Thesis results

This page reports the headline benchmark results for F1 StratLab — the accuracy and latency of its seven ML models and six sub-agents, as referenced in chapter 5 of the TFG thesis. Every figure is regenerated automatically from the notebooks under notebooks/agents/, so it always tracks the latest model artefacts.

Threshold sweeps

Each classifier sub-agent exposes a precision–recall trade-off that the strategist picks deliberately. The sweeps below scan the full threshold space and mark the production operating point.

Overtake (N12)

Production threshold 0.7976 was tuned in N12 step 5 on the raw LightGBM scores.

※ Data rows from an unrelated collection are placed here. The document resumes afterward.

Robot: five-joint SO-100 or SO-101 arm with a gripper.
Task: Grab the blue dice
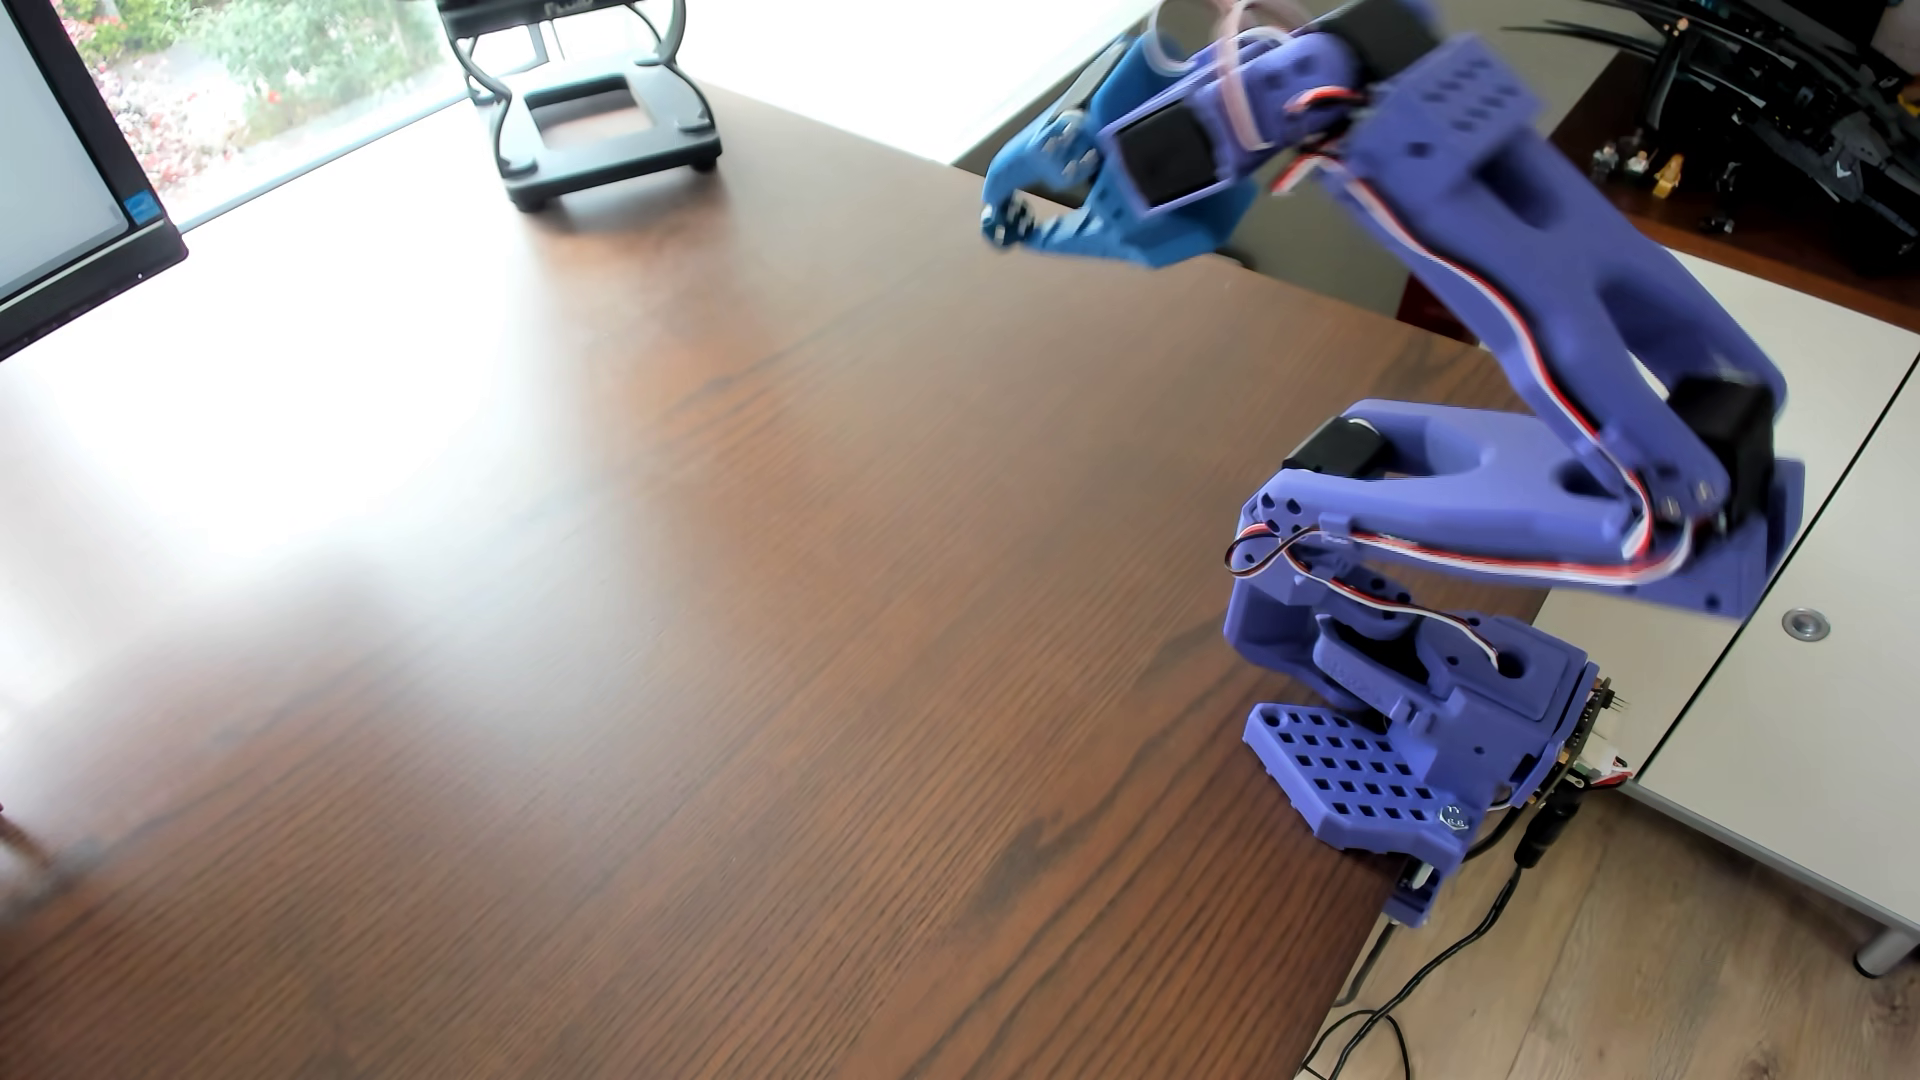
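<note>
Up high, the claw (1006, 231) pinches the dark, white-pipped blue dice (1006, 222).

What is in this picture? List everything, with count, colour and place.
table: one, brown wood, fills most of the view
monitor: one, black frame, left edge
stand: one, black, far end of the table
cabinet: one, white, right of the table
models: several, dark, top right
cables: a few, black, on the floor at lower right
blue dice: one, dark blue with white pips, apparently pinched at the fingertips above the table
arm: one, purple-blue, clamped to the table's right edge
fingers: two, blue, closed around the dice
</note>
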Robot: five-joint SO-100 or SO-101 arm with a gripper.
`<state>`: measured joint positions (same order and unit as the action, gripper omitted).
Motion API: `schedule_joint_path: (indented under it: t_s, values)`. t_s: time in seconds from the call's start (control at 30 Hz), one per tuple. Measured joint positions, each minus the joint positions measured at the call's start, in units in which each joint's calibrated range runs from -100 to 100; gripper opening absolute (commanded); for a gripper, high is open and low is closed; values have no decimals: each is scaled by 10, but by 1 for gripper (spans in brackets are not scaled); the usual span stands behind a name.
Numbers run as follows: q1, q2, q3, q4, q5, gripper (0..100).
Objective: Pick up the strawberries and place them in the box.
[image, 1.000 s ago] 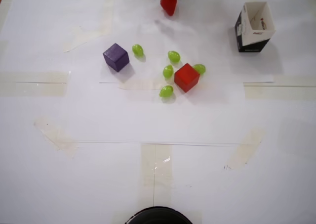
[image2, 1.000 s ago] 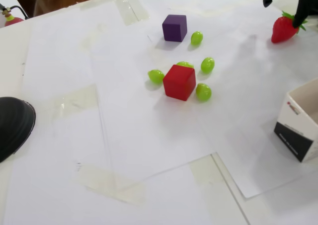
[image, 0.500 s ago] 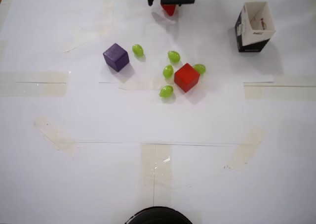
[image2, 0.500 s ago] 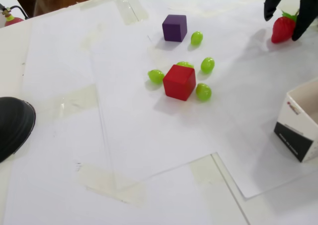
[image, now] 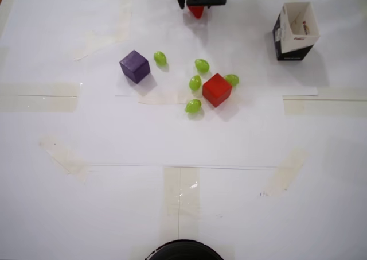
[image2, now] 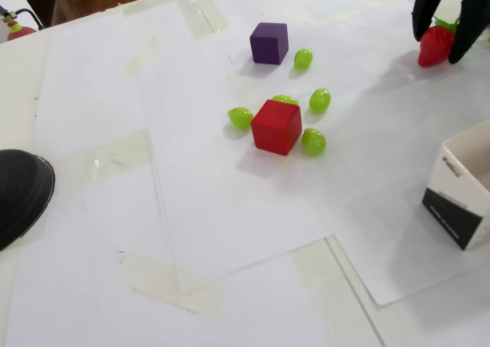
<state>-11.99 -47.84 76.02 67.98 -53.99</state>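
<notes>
At the table's (image2: 230,232) far edge we find the black fingers (image2: 419,18) spread, straddling the small red toy strawberry (image2: 435,47) resting between them, not yet clenched.

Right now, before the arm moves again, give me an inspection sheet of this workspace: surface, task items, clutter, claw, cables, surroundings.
Surface: white paper sheets taped over the table, tape patches showing.
Job's things: one red toy strawberry with green top at the far edge, on the paper; open black-and-white paper carton standing apart from it, no strawberry visible inside.
Clutter: purple cube; red cube; five green grapes, four clustered around the red cube, one beside the purple cube.
Claw: black claw straddling the strawberry, fingers on either side; contact cannot be told.
Cables: nothing seen on the paper.
Surroundings: dark rounded object at the table edge; wooden floor beyond.
</notes>
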Motion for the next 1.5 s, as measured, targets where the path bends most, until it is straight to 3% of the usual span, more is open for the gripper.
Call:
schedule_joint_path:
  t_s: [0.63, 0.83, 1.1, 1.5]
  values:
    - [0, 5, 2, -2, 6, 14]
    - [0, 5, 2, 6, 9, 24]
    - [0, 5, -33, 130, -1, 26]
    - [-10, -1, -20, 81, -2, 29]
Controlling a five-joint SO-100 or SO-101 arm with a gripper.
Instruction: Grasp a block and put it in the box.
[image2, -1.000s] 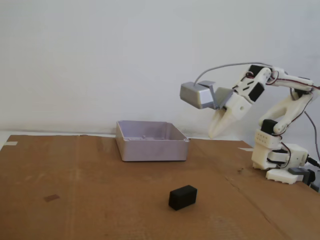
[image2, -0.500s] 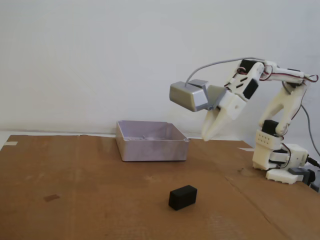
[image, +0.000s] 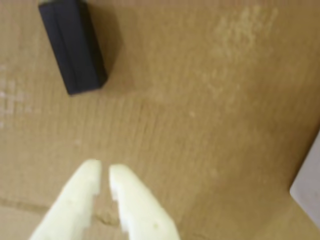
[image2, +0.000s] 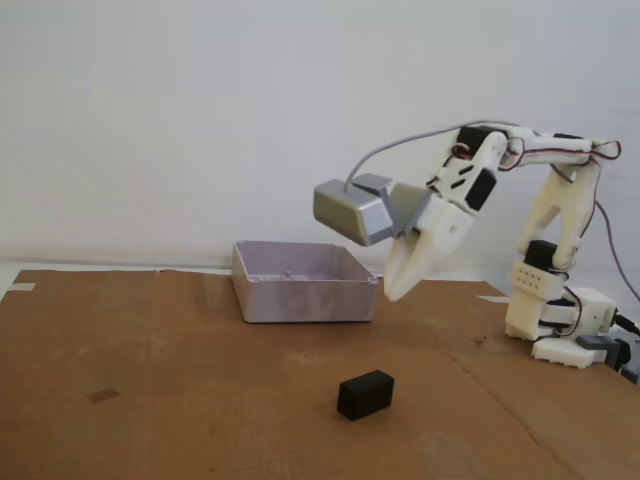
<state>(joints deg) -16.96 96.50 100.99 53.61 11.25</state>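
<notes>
A small black block (image2: 365, 394) lies on the brown cardboard, near its front. The wrist view shows the block (image: 73, 46) at the upper left, far from my fingertips. A pale lavender-grey box (image2: 300, 281) stands behind it, empty as far as I can see; a corner of the box (image: 308, 187) shows at the wrist view's right edge. My white gripper (image2: 393, 292) hangs in the air right of the box and above the block, pointing down-left. In the wrist view the gripper (image: 103, 171) has its fingers almost together, with nothing between them.
The cardboard sheet (image2: 150, 400) covers the table. My arm's base (image2: 560, 325) stands at the right on the sheet's edge. A grey camera module (image2: 350, 212) rides ahead of the wrist. A white wall closes the back.
The arm has reached forward and down to the left: the gripper moved from above the box's right side toward the block. The block and box stayed put.
</notes>
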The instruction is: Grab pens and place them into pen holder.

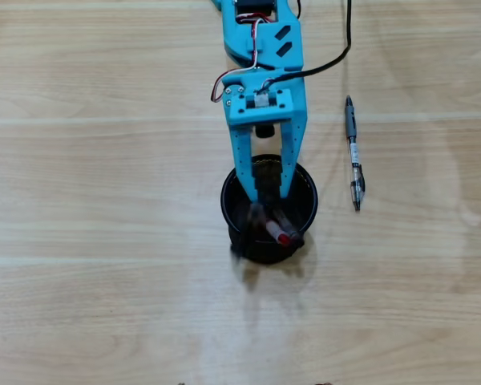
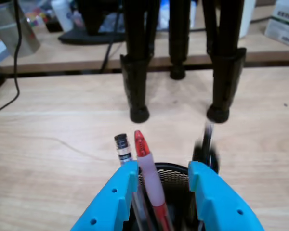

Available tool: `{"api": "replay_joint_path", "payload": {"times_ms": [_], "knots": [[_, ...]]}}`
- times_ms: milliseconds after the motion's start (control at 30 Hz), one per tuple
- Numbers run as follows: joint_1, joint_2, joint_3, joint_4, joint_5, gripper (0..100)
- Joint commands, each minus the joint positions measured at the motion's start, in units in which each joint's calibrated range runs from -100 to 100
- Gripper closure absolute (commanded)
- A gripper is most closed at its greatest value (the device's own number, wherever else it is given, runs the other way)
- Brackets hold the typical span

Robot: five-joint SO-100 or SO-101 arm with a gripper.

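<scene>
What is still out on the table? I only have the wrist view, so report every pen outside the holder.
Observer: One grey and clear pen lies on the table, right of the pen holder in the overhead view, not touching it.
Operator: Give me its lie.
Observer: It runs top to bottom in that picture, its upper end just below the black cable.

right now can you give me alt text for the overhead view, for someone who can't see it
A blue robot arm reaches down the frame, its gripper over a round black mesh pen holder on a light wooden table. A red-tipped pen leans inside the holder among blurred dark pens. One grey and clear pen lies on the table to the right, beside a black cable.
</scene>
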Motion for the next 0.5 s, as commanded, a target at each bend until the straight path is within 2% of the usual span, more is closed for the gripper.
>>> {"api": "replay_joint_path", "payload": {"times_ms": [0, 100, 200, 267, 367, 467], "knots": [[0.96, -0.71, 2.14, -6.38, 0.19, 86], [0.39, -2.4, 1.87, -5.78, 0.61, 85], [-2.83, -6.63, 2.23, -1.49, 4.17, 85], [-5.74, -9.59, -0.39, 10.89, 6.47, 85], [-11.78, -11.36, -8.81, 40.28, 7.93, 85], [-17.99, -7.98, -16.87, 64.69, 3.85, 83]]}}
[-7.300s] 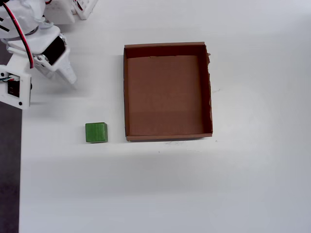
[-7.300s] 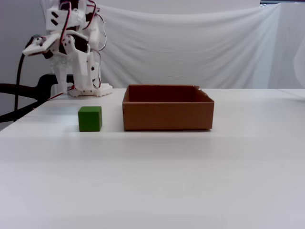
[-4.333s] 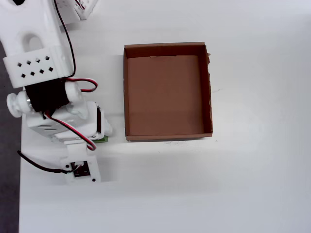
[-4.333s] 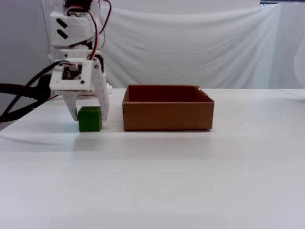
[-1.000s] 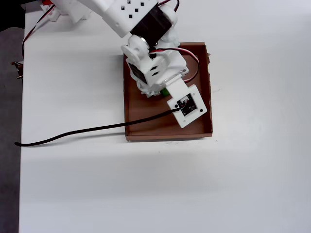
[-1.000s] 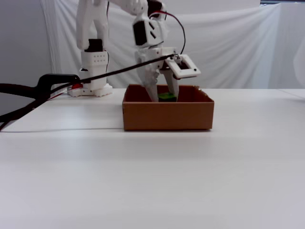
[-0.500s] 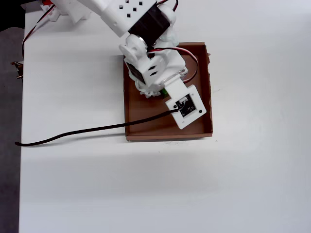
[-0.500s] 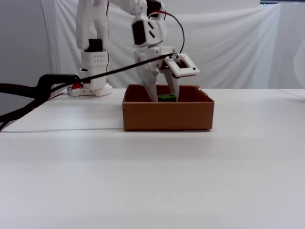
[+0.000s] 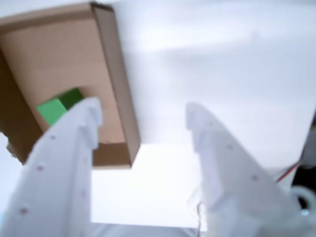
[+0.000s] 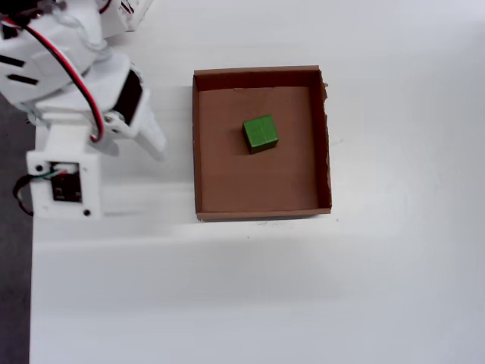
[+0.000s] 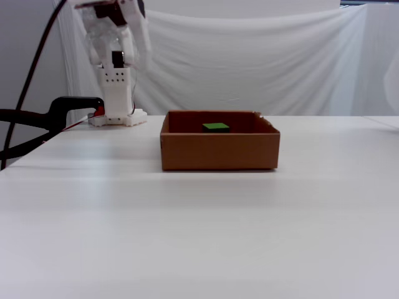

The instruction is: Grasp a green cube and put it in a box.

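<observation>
The green cube [image 10: 260, 133] lies inside the brown cardboard box [image 10: 227, 178], a little above the middle of its floor. In the wrist view the cube [image 9: 58, 105] shows in the box [image 9: 59, 54] at upper left, partly behind my left finger. In the fixed view only the cube's top [image 11: 216, 127] shows over the box wall [image 11: 218, 151]. My gripper [image 9: 144, 109] is open and empty. In the overhead view the gripper [image 10: 154, 140] is left of the box, apart from it. In the fixed view the gripper [image 11: 138, 25] is raised high above the base.
The arm's white base [image 10: 64, 182] with red and black wires stands at the table's left edge. A black clamp [image 11: 75, 104] grips that edge. A white cloth [image 11: 262, 56] hangs behind the table. White table [image 10: 303, 288] surrounds the box.
</observation>
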Available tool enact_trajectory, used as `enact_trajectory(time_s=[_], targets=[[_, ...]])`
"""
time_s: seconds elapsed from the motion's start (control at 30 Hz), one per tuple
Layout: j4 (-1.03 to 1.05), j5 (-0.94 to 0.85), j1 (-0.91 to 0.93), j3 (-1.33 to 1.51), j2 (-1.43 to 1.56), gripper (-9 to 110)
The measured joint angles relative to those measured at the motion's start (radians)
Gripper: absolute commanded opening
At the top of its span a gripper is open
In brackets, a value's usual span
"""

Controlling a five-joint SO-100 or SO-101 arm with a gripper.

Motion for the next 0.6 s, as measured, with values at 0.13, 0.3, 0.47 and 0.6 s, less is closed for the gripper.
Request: enact_trajectory(time_s=[0.13, 0.3, 0.47, 0.6], targets=[[0.054, 0.058, 0.176, 0.221, 0.253, 22], [0.071, 0.086, 0.249, 0.511, 0.509, 22], [0.057, 0.11, 0.262, 0.758, 0.732, 22], [0.011, 0.117, 0.264, 1.0, 0.982, 22]])
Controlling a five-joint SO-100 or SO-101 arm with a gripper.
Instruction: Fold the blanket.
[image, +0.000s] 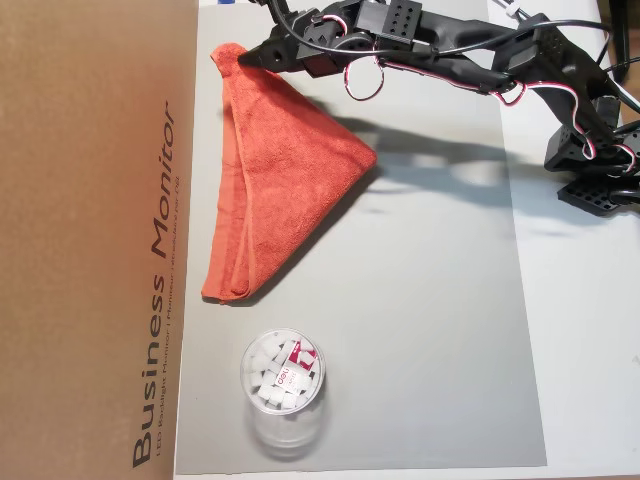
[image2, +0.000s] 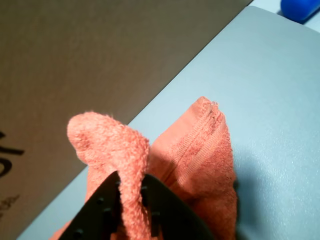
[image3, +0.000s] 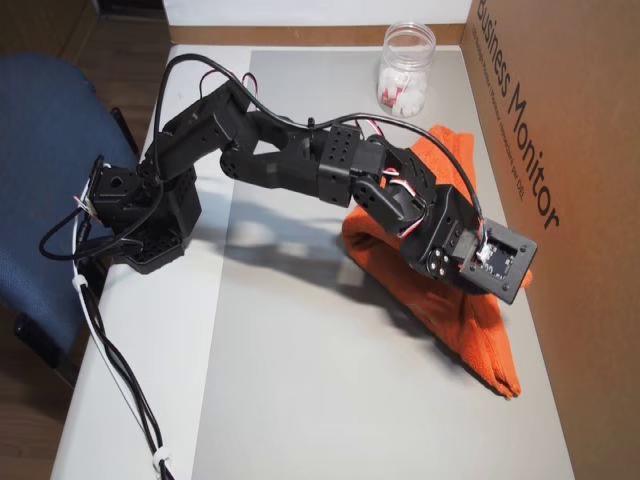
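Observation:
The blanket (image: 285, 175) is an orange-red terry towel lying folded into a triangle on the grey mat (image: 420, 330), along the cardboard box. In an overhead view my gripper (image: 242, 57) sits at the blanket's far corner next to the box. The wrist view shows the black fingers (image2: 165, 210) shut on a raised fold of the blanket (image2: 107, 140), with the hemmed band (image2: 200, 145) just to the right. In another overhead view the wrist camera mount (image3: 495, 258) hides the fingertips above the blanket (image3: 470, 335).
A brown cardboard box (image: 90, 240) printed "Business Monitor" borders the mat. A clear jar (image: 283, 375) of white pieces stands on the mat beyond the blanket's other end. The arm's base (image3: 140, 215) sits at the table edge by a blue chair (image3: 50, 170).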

The sweep shows the trade-off is robust around that point: F1 stays within a few hundredths across the neighbouring grid.

Safety Car (N14)

The Safety Car model is a soft contextual prior, not an exact predictor. AUC-PR is 0.0723 versus a 0.0432 baseline. The 0.234 production threshold is F2-optimal (recall-weighted) because false alarms cost little and missing an imminent SC is expensive.

Undercut (N16)

The undercut classifier sees the highest positive prevalence of the three (>30 % on the holdout) because the labelling step kept only pairs with a true undercut opportunity. The 0.522 threshold falls in the flat F1 region.

MC Dropout coverage

The TCN tire-degradation model (N09 global + N10 per-compound fine-tunes) uses 50-pass MC Dropout to produce P10 / P50 / P90 percentile bands. Both the raw [P10, P90] coverage (epistemic only) and the calibrated coverage that adds the empirical residual sigma (aleatoric included) are reported.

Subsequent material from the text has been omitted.